Step 4: Mark Hanger Locations
Once you’ve painted and dried the 2x4’s and 1x4’s, you’ll want to mark the locations where you’ll need to drill and screw. I made my measurements so that each 2x4 piece will be mounted to two studs.
Depending on where you are mounting the hangers and the size of your recycle bins, these measurements may vary, so you just need to make sure you measure the proper distance between hangers. What I did was mount the very bottom hanger first (a 2x4 piece only), where I knew I wanted the bottom of the lowest recycle bin to sit.
Make sure you include the extra inch or so of space you’ll need in between the top hanger and bottom hanger in order to be able hang and unhang your recycle bins with a nice lift-and-tilt motion. You can use a recycle bin as a spacer if you’d like and mark the top of to help determine the location of the 2x4 above it.
Step 5: Drill and Mount 2x4’s
Once you’re done measuring where, and how far apart, the hangers need to be mounted, you can pre-drill the holes going into the studs. I was able to mount my 2x4’s on two studs each, but if you’re home’s construction is different, you could probably get away with mounting them on one stud (right in the middle of the 2x4, hopefully). I used two 3” drywall screws per stud, so just one of my 2x4’s had 4 total screws going into the wall, or two per stud.

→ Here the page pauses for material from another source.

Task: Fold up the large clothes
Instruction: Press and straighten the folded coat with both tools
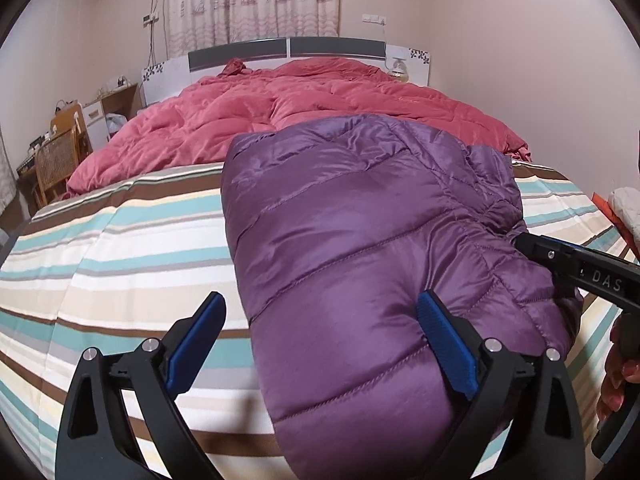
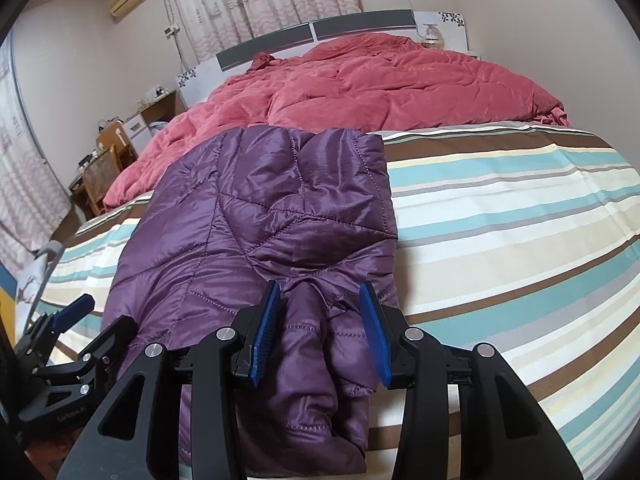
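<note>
You are holding both grippers, left (image 1: 320, 340) and right (image 2: 320, 328), wide apart and gripping nothing, over a purple jacket (image 1: 352, 240) lying half-folded on the striped bed (image 1: 120, 248), probably light, puffy and slippery, best pinched at a quilted seam or hem.

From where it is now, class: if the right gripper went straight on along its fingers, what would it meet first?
The right gripper is open astride a bunched fold of the purple jacket, so it would probably meet that fold first, though depth is uncertain.
</note>
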Tool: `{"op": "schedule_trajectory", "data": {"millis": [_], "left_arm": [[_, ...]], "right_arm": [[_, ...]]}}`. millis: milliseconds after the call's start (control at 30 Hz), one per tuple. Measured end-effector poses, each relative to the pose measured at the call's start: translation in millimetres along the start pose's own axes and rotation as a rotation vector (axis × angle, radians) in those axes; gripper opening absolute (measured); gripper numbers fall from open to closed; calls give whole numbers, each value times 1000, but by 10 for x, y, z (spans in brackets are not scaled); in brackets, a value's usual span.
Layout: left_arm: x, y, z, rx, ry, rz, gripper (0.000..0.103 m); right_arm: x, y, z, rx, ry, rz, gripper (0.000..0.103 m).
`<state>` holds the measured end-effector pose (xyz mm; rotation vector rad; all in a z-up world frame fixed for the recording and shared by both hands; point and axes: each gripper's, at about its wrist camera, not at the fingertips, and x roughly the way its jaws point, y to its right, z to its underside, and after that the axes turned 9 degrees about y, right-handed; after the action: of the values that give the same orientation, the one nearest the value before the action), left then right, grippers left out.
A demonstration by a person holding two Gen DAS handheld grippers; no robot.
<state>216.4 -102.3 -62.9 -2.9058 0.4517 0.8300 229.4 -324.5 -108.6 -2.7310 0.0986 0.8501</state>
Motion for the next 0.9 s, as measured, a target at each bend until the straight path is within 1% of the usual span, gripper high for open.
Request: {"op": "schedule_trajectory", "data": {"millis": [100, 167, 267, 367, 400, 433, 467, 533, 600, 667, 800, 900], "left_arm": [[17, -29, 28, -9, -17, 8, 99], [33, -71, 68, -36, -36, 24, 100], [64, -147, 109, -93, -68, 55, 101], [69, -202, 116, -127, -91, 88, 101], [72, -212, 107, -131, -96, 99, 101], [76, -232, 87, -135, -102, 114, 101], [87, -250, 62, -137, -108, 126, 101], [115, -283, -4, -127, -114, 126, 101], [131, -312, -67, -119, -114, 119, 101], [208, -359, -124, -120, -140, 130, 101], [306, -395, -174, -121, -179, 160, 101], [398, -386, -186, -96, -211, 175, 101]], "right_arm": [[-15, 7, 26, -5, -7, -3, 41], [-20, 21, 47, -5, -13, 3, 55], [-45, 70, 90, 7, -20, -8, 55], [-73, 159, 106, 51, -35, -35, 56], [-76, 196, 99, 68, -43, -46, 59], [-71, 225, 89, 80, -50, -49, 66], [-59, 254, 74, 93, -57, -54, 69], [-2, 338, 36, 134, -79, -87, 69], [97, 424, 2, 184, -121, -109, 72], [209, 497, -27, 230, -160, -134, 73], [420, 543, -84, 259, -215, -188, 73], [594, 600, -117, 300, -257, -218, 73]]}}
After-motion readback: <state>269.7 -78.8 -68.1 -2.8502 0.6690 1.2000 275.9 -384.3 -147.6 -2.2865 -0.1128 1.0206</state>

Step 6: Fasten the 1x4’s to the 2x4’s
With your 2x4’s now secured to the wall, you can fasten the 1x4 piece that will hold the top lip of the recycle bin in place.
Again, how much of the 1x4 hangs below the 2x4 will depend on your recycle bin size. I was able to fasten each 1x4 to its corresponding 2x4 with four screws.
To make sure you’ve got your measurements right, I would only fasten one 1x4 at a time, starting with the bottom-most hanger, and make sure the recycle bin fits on/in it properly. This way you can make sure you’re measurements are correct before you do the next one in case you need to make adjustments
Remember, I only needed three 1x4’s because I used three recycle bins, so if you’re only using one or two bins, don’t worry. The number of 1x4’s should be one less than the number of 2x4’s for however many recycle bins you are hanging.